─── DATASET EXTRACT ───

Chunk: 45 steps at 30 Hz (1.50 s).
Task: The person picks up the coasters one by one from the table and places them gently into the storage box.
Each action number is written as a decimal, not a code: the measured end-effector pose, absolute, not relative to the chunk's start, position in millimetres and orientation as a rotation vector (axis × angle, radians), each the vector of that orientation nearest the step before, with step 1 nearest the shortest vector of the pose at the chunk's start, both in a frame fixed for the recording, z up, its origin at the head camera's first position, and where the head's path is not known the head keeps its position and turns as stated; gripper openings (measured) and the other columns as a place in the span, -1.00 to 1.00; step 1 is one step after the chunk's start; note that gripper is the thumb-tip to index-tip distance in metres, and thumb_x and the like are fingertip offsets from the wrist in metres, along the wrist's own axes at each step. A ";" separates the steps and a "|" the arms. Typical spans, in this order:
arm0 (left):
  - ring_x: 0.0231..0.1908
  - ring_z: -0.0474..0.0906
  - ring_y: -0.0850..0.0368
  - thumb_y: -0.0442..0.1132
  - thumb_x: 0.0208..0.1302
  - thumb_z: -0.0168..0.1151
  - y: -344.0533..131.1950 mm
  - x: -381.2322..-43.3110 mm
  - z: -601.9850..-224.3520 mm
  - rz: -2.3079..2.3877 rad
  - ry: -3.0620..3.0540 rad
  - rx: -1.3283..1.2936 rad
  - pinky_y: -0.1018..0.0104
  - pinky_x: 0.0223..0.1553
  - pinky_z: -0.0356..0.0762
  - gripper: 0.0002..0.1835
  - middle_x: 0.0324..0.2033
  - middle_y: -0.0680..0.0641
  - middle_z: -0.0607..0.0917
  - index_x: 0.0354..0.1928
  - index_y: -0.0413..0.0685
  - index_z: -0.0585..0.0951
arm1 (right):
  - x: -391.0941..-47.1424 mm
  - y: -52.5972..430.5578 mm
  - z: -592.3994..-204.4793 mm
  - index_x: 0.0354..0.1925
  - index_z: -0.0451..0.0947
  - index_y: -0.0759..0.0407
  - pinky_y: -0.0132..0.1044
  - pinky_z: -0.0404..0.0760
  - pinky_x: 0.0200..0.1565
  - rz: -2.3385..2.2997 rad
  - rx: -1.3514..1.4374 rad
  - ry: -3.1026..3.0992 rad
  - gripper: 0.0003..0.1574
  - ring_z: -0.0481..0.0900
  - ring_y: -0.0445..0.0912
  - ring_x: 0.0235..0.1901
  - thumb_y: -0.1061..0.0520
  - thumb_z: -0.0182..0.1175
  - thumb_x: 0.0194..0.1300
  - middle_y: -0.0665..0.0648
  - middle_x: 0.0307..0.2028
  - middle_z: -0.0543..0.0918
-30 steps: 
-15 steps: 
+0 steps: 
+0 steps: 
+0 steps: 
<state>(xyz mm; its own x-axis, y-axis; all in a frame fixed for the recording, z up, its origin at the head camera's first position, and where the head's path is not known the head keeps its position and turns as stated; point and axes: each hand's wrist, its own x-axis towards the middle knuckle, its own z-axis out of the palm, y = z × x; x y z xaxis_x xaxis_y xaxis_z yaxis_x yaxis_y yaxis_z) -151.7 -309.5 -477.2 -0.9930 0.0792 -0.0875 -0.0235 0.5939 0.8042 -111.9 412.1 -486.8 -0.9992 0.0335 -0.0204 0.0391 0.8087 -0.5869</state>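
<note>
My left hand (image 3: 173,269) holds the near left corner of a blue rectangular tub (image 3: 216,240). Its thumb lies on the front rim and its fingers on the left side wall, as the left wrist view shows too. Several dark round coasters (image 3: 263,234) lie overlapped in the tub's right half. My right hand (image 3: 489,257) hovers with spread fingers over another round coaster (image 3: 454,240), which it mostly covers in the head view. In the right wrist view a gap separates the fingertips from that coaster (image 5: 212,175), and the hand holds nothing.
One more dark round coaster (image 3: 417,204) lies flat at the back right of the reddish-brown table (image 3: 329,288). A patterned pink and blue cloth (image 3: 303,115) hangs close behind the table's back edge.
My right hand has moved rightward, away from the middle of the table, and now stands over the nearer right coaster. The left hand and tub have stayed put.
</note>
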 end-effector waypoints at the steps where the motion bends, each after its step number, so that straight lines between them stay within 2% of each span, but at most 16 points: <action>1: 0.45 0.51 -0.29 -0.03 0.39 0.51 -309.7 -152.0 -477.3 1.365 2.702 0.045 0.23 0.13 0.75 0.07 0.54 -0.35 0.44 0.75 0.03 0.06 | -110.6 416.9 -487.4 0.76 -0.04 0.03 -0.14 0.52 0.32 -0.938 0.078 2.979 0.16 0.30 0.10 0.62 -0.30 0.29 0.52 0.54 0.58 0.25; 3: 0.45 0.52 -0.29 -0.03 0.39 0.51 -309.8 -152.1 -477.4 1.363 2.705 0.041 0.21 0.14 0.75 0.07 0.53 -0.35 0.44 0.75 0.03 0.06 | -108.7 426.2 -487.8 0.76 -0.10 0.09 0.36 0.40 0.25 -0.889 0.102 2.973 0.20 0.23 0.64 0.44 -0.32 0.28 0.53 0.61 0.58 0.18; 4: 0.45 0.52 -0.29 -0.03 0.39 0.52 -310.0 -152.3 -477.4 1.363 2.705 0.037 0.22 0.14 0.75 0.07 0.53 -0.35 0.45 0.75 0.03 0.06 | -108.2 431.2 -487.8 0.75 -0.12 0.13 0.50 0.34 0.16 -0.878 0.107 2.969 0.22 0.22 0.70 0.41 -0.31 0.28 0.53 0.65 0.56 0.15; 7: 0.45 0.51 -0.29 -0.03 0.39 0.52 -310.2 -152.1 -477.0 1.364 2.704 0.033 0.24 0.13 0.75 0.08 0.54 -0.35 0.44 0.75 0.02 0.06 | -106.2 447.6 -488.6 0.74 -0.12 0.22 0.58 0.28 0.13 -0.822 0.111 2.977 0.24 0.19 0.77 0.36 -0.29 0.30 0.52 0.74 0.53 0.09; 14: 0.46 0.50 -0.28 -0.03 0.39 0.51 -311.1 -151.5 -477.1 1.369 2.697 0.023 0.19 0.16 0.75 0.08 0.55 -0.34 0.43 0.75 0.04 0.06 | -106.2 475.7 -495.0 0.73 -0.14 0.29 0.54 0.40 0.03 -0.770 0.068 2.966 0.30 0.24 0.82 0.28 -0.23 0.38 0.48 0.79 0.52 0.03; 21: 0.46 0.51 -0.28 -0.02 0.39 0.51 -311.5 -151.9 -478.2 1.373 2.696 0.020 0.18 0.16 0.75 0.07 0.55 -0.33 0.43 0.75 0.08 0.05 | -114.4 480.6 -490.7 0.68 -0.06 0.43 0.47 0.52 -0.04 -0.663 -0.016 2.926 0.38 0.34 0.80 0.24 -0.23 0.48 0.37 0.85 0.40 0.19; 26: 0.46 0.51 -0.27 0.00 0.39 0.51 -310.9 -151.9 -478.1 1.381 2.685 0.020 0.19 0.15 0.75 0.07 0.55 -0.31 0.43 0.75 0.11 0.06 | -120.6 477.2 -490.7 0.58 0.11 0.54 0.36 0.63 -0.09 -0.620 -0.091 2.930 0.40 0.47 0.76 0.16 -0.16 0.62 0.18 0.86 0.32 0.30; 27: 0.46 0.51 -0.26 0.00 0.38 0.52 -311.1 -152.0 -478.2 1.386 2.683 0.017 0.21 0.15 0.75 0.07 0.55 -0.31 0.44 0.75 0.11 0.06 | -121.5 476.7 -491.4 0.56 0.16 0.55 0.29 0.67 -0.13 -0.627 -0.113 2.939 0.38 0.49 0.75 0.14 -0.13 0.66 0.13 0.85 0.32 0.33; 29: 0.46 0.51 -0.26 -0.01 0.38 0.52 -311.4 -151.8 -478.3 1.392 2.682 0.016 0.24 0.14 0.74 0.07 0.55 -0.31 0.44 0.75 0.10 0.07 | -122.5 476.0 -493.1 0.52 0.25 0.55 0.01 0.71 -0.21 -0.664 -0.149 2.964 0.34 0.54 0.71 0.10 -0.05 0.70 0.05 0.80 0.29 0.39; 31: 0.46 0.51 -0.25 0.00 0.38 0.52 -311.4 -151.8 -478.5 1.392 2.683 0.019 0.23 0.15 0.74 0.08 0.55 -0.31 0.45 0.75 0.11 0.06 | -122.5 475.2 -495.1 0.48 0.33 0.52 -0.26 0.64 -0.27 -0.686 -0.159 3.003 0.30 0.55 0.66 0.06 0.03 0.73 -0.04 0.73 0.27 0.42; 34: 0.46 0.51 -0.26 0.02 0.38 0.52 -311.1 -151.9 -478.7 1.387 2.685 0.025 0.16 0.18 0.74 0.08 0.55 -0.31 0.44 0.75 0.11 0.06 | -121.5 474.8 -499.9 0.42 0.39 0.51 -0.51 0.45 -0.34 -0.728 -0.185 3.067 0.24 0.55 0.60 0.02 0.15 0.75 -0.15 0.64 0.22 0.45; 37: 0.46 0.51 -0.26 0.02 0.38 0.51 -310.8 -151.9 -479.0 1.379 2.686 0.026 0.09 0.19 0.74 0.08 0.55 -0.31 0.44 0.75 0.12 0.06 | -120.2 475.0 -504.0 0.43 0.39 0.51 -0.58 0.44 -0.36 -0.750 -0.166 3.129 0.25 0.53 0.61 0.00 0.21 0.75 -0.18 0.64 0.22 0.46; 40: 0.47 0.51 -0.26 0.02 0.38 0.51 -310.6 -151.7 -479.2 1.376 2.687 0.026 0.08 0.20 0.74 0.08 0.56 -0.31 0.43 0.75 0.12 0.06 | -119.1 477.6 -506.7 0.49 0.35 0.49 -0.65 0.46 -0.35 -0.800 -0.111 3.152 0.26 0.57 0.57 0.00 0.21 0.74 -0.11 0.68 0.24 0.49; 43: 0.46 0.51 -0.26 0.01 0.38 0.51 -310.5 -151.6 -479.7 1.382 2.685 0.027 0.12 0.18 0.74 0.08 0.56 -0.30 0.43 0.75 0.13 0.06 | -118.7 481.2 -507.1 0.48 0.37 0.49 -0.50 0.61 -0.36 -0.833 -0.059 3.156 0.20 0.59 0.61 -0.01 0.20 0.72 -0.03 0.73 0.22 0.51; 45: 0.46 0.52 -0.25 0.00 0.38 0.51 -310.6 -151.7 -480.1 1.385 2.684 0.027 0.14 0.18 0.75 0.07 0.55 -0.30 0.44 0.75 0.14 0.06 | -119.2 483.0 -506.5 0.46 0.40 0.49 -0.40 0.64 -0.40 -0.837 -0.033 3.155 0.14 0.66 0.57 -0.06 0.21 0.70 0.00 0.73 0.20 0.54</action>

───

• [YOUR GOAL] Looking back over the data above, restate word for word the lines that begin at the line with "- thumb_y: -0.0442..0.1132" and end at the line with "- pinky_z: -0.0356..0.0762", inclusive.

• [EXERCISE RESPONSE]
  - thumb_y: -0.0442..0.1132
  - thumb_x: 0.0208..0.1302
  - thumb_z: -0.0168..0.1151
  - y: -344.0533..131.1950 mm
  - x: -381.2322..-43.3110 mm
  - z: -601.9850..-224.3520 mm
  - rz: -2.3079..2.3877 rad
  - ry: -3.0620..3.0540 rad
  - rx: -1.3283..1.2936 rad
  - pinky_y: -0.1018..0.0104
  - pinky_x: 0.0223..0.1553
  - pinky_z: -0.0356..0.0762

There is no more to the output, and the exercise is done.